- _Task description_
Once you reach the end of the data, transcribe all of it exactly.

Start of Given data

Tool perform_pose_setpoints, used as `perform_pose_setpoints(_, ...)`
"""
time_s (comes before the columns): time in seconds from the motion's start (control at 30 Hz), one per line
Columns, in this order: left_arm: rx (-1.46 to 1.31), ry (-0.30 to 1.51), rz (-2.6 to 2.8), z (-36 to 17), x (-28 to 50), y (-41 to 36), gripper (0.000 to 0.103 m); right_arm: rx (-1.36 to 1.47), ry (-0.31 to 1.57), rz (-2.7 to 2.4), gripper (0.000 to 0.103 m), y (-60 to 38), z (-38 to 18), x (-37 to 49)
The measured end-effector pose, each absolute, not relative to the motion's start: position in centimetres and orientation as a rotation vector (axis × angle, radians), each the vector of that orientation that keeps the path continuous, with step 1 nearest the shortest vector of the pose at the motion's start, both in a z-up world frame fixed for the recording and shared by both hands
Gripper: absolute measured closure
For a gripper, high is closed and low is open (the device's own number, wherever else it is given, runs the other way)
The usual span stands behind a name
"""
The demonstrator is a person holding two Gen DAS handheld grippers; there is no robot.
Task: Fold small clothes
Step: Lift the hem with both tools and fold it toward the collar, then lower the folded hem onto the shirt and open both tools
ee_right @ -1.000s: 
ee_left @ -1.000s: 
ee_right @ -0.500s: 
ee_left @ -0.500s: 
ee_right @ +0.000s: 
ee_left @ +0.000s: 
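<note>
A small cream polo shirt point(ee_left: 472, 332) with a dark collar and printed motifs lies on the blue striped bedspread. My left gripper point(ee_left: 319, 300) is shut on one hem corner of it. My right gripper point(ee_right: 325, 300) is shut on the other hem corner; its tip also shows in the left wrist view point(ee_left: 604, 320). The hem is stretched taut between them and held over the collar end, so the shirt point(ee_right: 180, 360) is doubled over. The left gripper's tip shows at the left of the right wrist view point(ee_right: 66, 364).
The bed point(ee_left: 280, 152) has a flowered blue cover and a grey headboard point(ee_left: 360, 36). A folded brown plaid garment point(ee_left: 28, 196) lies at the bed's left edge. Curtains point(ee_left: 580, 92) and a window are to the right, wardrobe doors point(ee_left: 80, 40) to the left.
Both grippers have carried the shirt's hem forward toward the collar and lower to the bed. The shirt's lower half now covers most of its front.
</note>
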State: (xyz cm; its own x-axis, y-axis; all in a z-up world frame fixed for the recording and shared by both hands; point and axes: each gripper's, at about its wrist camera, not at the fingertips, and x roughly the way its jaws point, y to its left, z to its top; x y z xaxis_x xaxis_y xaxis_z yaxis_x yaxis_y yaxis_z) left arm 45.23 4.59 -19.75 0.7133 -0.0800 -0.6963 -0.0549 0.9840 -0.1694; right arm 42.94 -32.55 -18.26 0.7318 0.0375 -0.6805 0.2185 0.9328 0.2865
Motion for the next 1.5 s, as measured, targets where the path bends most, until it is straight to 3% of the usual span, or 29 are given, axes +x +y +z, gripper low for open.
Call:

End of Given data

- _Answer for this exercise_
Tool perform_pose_setpoints, used as `perform_pose_setpoints(_, ...)`
"""
time_s (comes before the columns): time in seconds from the motion's start (control at 30 Hz), one per line
Columns, in this order: left_arm: rx (-1.46 to 1.31), ry (-0.30 to 1.51), rz (-2.6 to 2.8), z (-36 to 17), x (-28 to 50), y (-41 to 36), gripper (0.000 to 0.103 m); right_arm: rx (-1.36 to 1.47), ry (-0.31 to 1.57), rz (-2.7 to 2.4), gripper (0.000 to 0.103 m), y (-60 to 38), z (-38 to 18), x (-37 to 49)
The measured end-effector pose, each absolute, not relative to the motion's start: position in centimetres and orientation as a rotation vector (axis × angle, radians), each the vector of that orientation that keeps the path continuous, with step 1 nearest the shortest vector of the pose at the motion's start, both in a z-up world frame fixed for the recording and shared by both hands
Gripper: absolute measured closure
For a gripper, high is closed and low is open (the device's own number, wherever else it is given, runs the other way)
The usual span stands behind a name
"""
The demonstrator is a person holding two Gen DAS handheld grippers; there is no robot.
Task: Fold small clothes
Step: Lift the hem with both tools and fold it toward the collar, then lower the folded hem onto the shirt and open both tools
ee_right @ -1.000s: 
ee_left @ -1.000s: 
ee_right @ -0.500s: 
ee_left @ -0.500s: 
ee_right @ +0.000s: 
ee_left @ +0.000s: 
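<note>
A small cream polo shirt point(ee_left: 472, 332) with a dark collar and printed motifs lies on the blue striped bedspread. My left gripper point(ee_left: 319, 300) is shut on one hem corner of it. My right gripper point(ee_right: 325, 300) is shut on the other hem corner; its tip also shows in the left wrist view point(ee_left: 604, 320). The hem is stretched taut between them and held over the collar end, so the shirt point(ee_right: 180, 360) is doubled over. The left gripper's tip shows at the left of the right wrist view point(ee_right: 66, 364).
The bed point(ee_left: 280, 152) has a flowered blue cover and a grey headboard point(ee_left: 360, 36). A folded brown plaid garment point(ee_left: 28, 196) lies at the bed's left edge. Curtains point(ee_left: 580, 92) and a window are to the right, wardrobe doors point(ee_left: 80, 40) to the left.
Both grippers have carried the shirt's hem forward toward the collar and lower to the bed. The shirt's lower half now covers most of its front.
</note>
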State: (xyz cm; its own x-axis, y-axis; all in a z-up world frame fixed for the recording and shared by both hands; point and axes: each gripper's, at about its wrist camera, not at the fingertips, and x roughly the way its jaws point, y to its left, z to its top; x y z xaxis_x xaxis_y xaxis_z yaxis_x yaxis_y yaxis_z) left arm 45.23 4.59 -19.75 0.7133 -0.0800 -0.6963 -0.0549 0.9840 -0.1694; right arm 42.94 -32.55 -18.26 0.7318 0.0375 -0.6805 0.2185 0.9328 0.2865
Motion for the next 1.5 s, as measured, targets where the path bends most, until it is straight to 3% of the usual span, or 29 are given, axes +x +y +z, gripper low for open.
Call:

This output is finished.